▶ [Work request] Can you reproduce the data beneath, keeping every line exact?

▶ [Information provided]
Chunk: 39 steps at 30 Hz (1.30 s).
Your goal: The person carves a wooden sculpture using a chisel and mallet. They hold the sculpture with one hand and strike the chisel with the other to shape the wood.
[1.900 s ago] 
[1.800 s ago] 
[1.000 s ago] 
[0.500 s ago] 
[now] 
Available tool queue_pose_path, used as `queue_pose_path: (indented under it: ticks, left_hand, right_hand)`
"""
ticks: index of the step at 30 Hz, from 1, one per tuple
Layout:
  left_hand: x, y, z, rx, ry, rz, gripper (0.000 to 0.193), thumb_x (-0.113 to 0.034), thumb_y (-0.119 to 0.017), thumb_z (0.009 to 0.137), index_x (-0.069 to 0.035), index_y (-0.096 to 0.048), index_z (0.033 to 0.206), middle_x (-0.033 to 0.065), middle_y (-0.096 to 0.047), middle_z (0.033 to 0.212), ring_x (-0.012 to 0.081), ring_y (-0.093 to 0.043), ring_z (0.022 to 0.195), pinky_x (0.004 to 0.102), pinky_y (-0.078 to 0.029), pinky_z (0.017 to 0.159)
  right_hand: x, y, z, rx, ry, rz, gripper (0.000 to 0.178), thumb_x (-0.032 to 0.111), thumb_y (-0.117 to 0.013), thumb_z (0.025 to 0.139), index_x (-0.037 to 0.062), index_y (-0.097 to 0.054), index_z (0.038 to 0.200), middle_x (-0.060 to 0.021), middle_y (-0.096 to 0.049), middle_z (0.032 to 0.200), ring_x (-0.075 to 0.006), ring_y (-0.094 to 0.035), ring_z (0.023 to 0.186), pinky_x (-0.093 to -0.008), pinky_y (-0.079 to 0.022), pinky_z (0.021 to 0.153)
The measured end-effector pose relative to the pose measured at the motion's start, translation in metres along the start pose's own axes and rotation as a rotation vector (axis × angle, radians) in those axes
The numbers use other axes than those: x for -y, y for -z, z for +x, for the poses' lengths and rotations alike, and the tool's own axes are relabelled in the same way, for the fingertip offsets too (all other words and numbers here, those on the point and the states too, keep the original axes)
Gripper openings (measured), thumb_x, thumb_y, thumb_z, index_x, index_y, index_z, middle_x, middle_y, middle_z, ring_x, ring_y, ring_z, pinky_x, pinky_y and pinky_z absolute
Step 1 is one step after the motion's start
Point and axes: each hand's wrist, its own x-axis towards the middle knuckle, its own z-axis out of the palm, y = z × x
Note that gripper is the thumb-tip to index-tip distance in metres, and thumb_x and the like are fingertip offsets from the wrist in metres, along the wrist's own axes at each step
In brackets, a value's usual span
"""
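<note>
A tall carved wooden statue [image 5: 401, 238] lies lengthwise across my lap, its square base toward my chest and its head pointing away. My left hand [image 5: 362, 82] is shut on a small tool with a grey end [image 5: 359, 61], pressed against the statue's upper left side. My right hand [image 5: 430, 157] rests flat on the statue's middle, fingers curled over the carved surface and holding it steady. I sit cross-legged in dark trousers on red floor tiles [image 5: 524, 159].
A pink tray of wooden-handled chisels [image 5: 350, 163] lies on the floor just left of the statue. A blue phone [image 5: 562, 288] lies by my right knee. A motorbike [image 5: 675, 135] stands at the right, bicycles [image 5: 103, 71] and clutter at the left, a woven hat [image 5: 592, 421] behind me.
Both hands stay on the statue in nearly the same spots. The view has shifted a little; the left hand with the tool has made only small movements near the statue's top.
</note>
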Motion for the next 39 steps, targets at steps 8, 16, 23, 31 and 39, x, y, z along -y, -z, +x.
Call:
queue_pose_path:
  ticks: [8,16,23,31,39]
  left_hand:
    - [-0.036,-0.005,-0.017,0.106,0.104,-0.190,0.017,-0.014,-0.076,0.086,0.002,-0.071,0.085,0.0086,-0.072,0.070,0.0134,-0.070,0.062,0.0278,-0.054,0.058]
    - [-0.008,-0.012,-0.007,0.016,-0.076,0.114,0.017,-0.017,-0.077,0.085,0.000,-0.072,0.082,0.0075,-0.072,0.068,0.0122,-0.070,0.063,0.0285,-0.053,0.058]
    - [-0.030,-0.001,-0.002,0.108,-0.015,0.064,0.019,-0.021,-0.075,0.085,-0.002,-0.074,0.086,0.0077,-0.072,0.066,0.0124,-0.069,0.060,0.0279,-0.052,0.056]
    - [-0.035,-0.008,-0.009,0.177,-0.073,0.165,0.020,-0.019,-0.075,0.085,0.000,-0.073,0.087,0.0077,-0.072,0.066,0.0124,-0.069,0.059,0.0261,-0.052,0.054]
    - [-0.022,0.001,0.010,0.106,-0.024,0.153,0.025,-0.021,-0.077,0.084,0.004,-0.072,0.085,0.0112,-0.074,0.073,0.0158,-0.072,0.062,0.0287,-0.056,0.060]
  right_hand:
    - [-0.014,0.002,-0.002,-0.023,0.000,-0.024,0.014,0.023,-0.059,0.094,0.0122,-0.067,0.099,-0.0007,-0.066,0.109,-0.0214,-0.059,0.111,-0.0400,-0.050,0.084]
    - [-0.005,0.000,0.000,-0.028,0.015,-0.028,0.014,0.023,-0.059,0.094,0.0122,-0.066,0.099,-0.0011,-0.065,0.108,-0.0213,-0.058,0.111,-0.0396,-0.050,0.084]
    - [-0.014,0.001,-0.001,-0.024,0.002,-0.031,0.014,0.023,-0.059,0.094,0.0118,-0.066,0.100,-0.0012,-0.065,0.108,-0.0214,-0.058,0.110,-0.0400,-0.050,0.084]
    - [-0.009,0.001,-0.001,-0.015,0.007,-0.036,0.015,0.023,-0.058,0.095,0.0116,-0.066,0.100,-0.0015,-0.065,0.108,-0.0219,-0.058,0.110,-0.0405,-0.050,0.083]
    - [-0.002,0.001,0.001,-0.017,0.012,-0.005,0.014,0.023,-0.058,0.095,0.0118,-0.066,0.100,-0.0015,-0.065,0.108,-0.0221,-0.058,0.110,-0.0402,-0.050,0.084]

▶ [Answer to the exercise]
Chunk: 39 steps at 30 Hz (1.30 s).
Your goal: The person carves a wooden sculpture using a chisel and mallet. They hold the sculpture with one hand and strike the chisel with the other to shape the wood.
[1.900 s ago] 
[1.800 s ago] 
[1.000 s ago] 
[0.500 s ago] 
[now] 
Available tool queue_pose_path, used as `queue_pose_path: (indented under it: ticks, left_hand, right_hand)`
"""
ticks: index of the step at 30 Hz, from 1, one per tuple
Layout:
  left_hand: x, y, z, rx, ry, rz, gripper (0.000 to 0.193), thumb_x (-0.113 to 0.034), thumb_y (-0.119 to 0.017), thumb_z (0.009 to 0.137), index_x (-0.069 to 0.035), index_y (-0.096 to 0.048), index_z (0.033 to 0.206), middle_x (-0.033 to 0.065), middle_y (-0.096 to 0.047), middle_z (0.033 to 0.212), ring_x (-0.012 to 0.081), ring_y (-0.093 to 0.043), ring_z (0.022 to 0.195), pinky_x (0.004 to 0.102), pinky_y (-0.078 to 0.029), pinky_z (0.017 to 0.159)
  right_hand: x, y, z, rx, ry, rz, gripper (0.000 to 0.178), thumb_x (-0.032 to 0.111), thumb_y (-0.117 to 0.013), thumb_z (0.025 to 0.139), index_x (-0.037 to 0.062), index_y (-0.097 to 0.054), index_z (0.038 to 0.200), middle_x (-0.060 to 0.021), middle_y (-0.096 to 0.049), middle_z (0.032 to 0.200), ring_x (-0.075 to 0.006), ring_y (-0.094 to 0.035), ring_z (0.023 to 0.186), pinky_x (-0.093 to -0.008), pinky_y (-0.079 to 0.022), pinky_z (0.021 to 0.153)
The measured end-effector pose relative to the pose measured at the motion's start, translation in metres along the start pose's own axes and rotation as a rotation vector (axis × angle, radians) in those axes
The numbers use other axes than those: x for -y, y for -z, z for +x, for the poses' lengths and rotations alike, and the tool's own axes are relabelled in the same way, for the fingertip offsets too (all other words and numbers here, those on the point and the states too, keep the original axes)
Gripper openings (measured), thumb_x, thumb_y, thumb_z, index_x, index_y, index_z, middle_x, middle_y, middle_z, ring_x, ring_y, ring_z, pinky_x, pinky_y and pinky_z absolute
Step 1 is one step after the motion's start
Point and axes: each hand's wrist, its own x-axis towards the middle knuckle, its own z-axis out of the palm, y = z × x
Note that gripper is the thumb-tip to index-tip distance in metres, and thumb_x and the like are fingertip offsets from the wrist in metres, along the wrist's own axes at each step
In brackets, a value's usual span
"""
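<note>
A tall carved wooden statue [image 5: 401, 238] lies lengthwise across my lap, its square base toward my chest and its head pointing away. My left hand [image 5: 362, 82] is shut on a small tool with a grey end [image 5: 359, 61], pressed against the statue's upper left side. My right hand [image 5: 430, 157] rests flat on the statue's middle, fingers curled over the carved surface and holding it steady. I sit cross-legged in dark trousers on red floor tiles [image 5: 524, 159].
A pink tray of wooden-handled chisels [image 5: 350, 163] lies on the floor just left of the statue. A blue phone [image 5: 562, 288] lies by my right knee. A motorbike [image 5: 675, 135] stands at the right, bicycles [image 5: 103, 71] and clutter at the left, a woven hat [image 5: 592, 421] behind me.
Both hands stay on the statue in nearly the same spots. The view has shifted a little; the left hand with the tool has made only small movements near the statue's top.
</note>
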Motion for the next 39 steps, targets at steps 8, 16, 23, 31 and 39, x, y, z along -y, -z, +x.
Call:
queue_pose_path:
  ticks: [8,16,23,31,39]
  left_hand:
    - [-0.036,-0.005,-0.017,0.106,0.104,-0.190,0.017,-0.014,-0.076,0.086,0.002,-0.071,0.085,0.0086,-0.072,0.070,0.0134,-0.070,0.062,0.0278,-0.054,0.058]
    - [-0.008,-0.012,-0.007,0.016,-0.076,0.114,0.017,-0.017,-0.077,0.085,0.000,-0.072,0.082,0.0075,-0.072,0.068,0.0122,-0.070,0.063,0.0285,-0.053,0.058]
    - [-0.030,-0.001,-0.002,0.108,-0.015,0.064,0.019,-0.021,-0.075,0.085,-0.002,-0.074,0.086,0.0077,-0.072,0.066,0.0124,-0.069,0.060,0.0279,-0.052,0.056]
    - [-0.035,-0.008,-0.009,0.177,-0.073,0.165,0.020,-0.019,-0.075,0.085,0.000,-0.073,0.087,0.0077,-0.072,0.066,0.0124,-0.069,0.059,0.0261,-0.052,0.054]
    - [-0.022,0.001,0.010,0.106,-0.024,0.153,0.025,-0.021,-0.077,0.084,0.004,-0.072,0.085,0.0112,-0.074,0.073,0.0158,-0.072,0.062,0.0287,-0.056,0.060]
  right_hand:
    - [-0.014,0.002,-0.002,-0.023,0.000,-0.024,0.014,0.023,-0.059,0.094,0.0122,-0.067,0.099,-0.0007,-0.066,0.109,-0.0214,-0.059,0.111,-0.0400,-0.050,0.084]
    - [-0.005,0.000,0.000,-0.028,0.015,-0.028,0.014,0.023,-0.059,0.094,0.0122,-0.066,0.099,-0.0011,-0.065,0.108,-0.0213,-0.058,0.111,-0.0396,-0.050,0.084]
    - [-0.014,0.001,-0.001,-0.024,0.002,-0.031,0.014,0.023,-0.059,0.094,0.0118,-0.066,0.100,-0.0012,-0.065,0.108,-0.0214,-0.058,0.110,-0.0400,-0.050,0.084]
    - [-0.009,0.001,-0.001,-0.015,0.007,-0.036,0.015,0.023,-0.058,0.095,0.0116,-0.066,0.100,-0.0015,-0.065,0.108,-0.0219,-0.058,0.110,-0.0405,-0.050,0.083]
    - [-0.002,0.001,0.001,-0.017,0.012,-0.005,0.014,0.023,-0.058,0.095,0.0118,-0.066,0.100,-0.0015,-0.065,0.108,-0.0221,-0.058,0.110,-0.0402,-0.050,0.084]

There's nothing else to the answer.